Dorian was busy making himself a sandwich, from the stuff he had at home. 'Ah a good ol' sandwich.' He thought to himself, he turned his head noticing the girl he saved was sitting there alone. 'She must be hungry' He thought to himself. With that he made two ham sandwiches. One for him and one for her. He walked over and sat opposite her, handing her the other sandwich when he heard another man's voice. "Survived those Zombies did ya?" Dorian turned and glared at him. "Really? Gonna start with jokes? How about you atleast get to know us all, before you start joking about th... THIS!!!" He said. 

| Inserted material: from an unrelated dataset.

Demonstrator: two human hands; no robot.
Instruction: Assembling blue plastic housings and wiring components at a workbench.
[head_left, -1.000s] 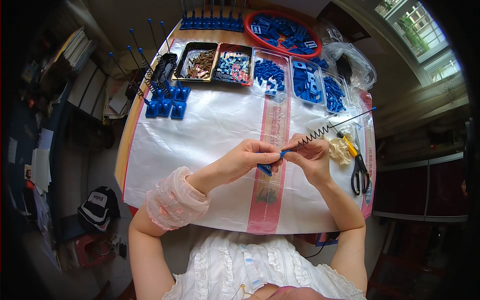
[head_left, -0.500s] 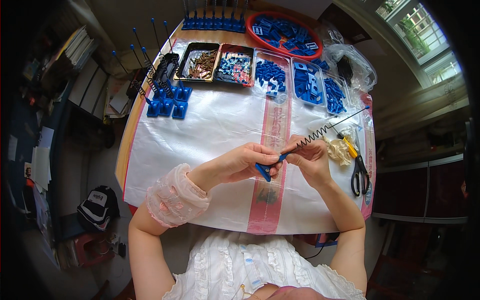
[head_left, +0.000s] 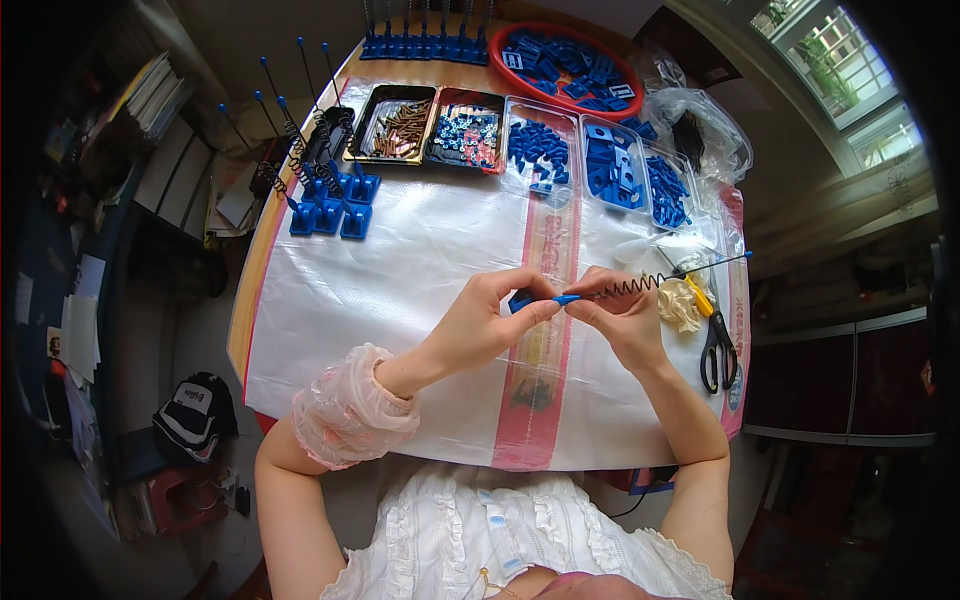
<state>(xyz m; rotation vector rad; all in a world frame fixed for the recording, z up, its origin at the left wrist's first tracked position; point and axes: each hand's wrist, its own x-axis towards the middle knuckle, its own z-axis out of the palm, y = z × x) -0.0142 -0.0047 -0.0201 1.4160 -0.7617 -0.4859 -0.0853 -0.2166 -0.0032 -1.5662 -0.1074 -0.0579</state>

Dorian turned back to the girl and said "Hi I'm Dorian, you are?" Getting no answer, he frowned at her. "Are you ok? If your worried about family or friends tell me. If it is, we can eat and then I can drive you to where you want? I need to refuel anyway. Heh it's not like we need to pay anymore. Beside's it's my job to help people... Not like that means squat anyway!" With that Dorian started munching on his sandwich.


----------



## Malochai (May 27, 2012)

Wondering through the doors that led to the cafeteria, hand clenched on the grip of his bat so hard his knuckles were white, he was jittery, flinching at shadows. _'Calm the frak down, man,'_ he berated himself angrily as he finally entered the canteen. 
The smell of food had him salivating and his stomach turning knots at the same time - he realised he hadn't eaten properly in over 48 hours and promptly walked over to the food, grabbing a plate and piling it with bread rolls and all the fillings. 
He felt bizarre walking around the room, food in one hand, cricket bat with dried-on and fresh gore in the other. 

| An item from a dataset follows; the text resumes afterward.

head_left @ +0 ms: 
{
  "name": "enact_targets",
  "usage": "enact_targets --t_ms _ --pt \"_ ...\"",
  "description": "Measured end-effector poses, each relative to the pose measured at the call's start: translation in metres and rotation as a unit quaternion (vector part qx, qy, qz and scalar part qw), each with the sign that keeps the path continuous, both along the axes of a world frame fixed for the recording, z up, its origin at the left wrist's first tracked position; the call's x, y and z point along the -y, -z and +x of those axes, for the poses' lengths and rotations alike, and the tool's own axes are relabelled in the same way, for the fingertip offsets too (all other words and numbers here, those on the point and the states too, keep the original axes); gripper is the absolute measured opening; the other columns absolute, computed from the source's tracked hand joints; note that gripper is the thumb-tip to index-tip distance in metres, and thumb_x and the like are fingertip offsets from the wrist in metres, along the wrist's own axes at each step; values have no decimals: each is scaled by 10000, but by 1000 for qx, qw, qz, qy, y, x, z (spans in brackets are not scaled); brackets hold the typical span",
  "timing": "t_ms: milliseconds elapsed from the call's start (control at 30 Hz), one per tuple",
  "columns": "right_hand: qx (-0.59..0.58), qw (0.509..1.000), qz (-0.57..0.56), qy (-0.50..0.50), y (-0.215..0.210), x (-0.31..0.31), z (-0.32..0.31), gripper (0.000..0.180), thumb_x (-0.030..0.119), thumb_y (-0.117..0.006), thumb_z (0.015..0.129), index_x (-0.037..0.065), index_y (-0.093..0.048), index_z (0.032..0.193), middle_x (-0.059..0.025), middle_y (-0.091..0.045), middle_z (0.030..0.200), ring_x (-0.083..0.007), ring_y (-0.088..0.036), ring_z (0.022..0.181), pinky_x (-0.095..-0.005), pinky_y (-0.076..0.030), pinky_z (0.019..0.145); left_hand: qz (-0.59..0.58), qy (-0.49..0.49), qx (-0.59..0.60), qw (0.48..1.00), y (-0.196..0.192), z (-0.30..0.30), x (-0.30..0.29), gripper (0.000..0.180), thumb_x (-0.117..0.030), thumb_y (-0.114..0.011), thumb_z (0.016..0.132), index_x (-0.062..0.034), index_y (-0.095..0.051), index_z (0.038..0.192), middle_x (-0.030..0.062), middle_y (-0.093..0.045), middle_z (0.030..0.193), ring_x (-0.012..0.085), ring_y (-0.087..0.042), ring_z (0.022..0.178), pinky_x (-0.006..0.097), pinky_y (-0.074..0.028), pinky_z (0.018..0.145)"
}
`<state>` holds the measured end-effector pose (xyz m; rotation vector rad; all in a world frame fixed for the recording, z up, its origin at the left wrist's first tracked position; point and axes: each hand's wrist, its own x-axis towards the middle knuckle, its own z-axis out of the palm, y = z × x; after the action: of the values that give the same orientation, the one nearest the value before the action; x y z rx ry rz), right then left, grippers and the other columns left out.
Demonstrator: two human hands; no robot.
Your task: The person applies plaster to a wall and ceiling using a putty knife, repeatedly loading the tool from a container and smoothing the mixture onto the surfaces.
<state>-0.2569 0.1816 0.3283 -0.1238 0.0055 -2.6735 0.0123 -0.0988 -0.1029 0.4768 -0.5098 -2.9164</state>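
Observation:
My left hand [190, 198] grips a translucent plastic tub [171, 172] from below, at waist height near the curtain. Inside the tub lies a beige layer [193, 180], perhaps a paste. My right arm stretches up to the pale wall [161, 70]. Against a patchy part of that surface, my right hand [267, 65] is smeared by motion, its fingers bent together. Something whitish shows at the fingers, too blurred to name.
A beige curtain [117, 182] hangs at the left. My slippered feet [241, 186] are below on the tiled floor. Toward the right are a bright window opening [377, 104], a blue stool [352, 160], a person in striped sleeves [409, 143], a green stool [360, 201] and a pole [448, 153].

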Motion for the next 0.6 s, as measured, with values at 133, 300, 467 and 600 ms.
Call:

For the first time noticing there others, he decided to sit as far from them as he could - who knew what kind of people they were, after all - and observed the miniature confrontation. Silently agreeing with Dorian, he was glad to see he wouldn't be the only person trying to ensure that people got on. He then drew a book from his bag - the old, battered copy of The Lord of the Rings trilogy he had been given by his father. Laying it out on the table, he held the page open with the weight of his knife whilst he pulled out his stash and rolled a ***. Sighing deeply, he thought, _'I really should stop ... Gonna be more and more difficult to get this stuff.'_
When he'd finished he placed the cigarette behind his ear, saving it until he found a place to light it, and started reading properly, flicking the flip-knife 'open' and 'closed'. Occasionally glancing around the room, he started to gather an idea of numbers and how the others interacted whilst keeping a barrier between them and himself.


----------



## Angel Encarmine (Jul 5, 2011)

Walking around the transport building, Damian heard a voice come over the intercom.

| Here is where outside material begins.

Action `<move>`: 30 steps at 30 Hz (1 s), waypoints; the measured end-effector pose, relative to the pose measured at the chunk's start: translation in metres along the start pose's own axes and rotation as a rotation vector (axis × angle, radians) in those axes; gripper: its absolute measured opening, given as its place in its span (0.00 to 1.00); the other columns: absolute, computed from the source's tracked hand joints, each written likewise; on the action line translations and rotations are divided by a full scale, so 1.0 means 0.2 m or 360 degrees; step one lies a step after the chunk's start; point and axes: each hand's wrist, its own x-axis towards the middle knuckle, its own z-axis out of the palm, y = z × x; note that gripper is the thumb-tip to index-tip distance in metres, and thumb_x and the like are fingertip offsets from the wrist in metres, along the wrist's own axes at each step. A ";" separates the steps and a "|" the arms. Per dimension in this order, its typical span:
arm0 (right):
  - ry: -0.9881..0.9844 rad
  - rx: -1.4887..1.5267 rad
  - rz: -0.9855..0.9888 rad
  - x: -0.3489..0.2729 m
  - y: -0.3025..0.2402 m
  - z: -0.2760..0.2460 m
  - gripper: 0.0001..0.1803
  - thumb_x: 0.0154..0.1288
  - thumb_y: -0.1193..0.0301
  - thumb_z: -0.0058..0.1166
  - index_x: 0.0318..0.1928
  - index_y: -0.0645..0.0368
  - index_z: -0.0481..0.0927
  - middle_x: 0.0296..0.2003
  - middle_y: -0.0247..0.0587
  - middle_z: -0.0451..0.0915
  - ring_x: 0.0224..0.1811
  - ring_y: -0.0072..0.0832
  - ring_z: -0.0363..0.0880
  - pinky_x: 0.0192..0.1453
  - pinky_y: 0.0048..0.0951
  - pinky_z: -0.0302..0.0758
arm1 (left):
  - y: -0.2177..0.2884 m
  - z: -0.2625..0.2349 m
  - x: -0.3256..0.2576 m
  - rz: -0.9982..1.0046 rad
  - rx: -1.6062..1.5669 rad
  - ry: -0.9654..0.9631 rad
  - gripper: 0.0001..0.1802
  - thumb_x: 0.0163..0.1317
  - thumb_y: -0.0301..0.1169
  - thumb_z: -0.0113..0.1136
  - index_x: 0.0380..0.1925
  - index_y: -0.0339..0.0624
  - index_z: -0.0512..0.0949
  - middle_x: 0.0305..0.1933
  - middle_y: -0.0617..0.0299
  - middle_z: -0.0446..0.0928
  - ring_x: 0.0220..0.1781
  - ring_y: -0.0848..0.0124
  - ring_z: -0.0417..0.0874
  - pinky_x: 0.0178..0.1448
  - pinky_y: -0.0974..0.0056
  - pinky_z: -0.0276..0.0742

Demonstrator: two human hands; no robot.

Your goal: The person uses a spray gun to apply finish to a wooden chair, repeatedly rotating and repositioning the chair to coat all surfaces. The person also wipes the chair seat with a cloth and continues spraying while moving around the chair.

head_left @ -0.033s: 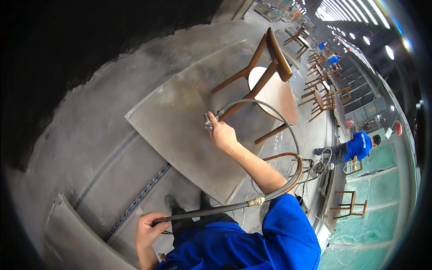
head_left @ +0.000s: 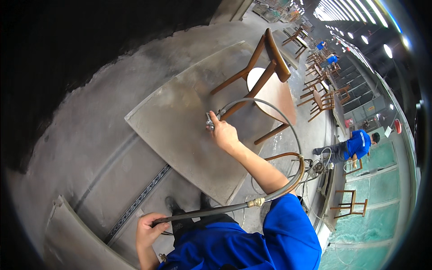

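My right hand [head_left: 223,134] is closed around a small metal spray gun [head_left: 210,122], held over the board beside a wooden chair. The chair [head_left: 261,83] has a brown frame, a curved back rail and a pale seat, and it stands on a flat grey-brown board [head_left: 180,121]. From the gun a grey hose [head_left: 283,118] loops over my right forearm to a brass coupling [head_left: 257,202]. Lower down, my left hand [head_left: 149,228] grips the dark hose [head_left: 198,214] that runs across my body. The gun's grip is mostly covered by my fingers.
A slotted metal track [head_left: 139,202] runs along the floor by my feet. Another board [head_left: 74,229] lies at lower left. To the right, a co-worker in blue [head_left: 357,146] bends near a chair, with another chair frame [head_left: 351,204] closer. Several chairs [head_left: 321,101] line the far right.
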 end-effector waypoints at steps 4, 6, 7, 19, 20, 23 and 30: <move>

_"Dear all please proceed to the cafeteria and get something to eat we have meat, fruit, bread and much else so take what you want I will meet up with you in a while.For all those lost just follow the unlocked doors thanks."_

Looking around he began trying doors, finally finding an unlocked one, he followed those that werent locked to the cafeteria, walking in just as one person was telling another one to quit joking. Taking his bags and putting them up on the counter, he yanked out a 40oz of Old English malt liqour, cracked it and sat on a table, resting his feet on the bench. Drinking his 40, he watched as the guy began trying to reassure the young girl that was in there with them. 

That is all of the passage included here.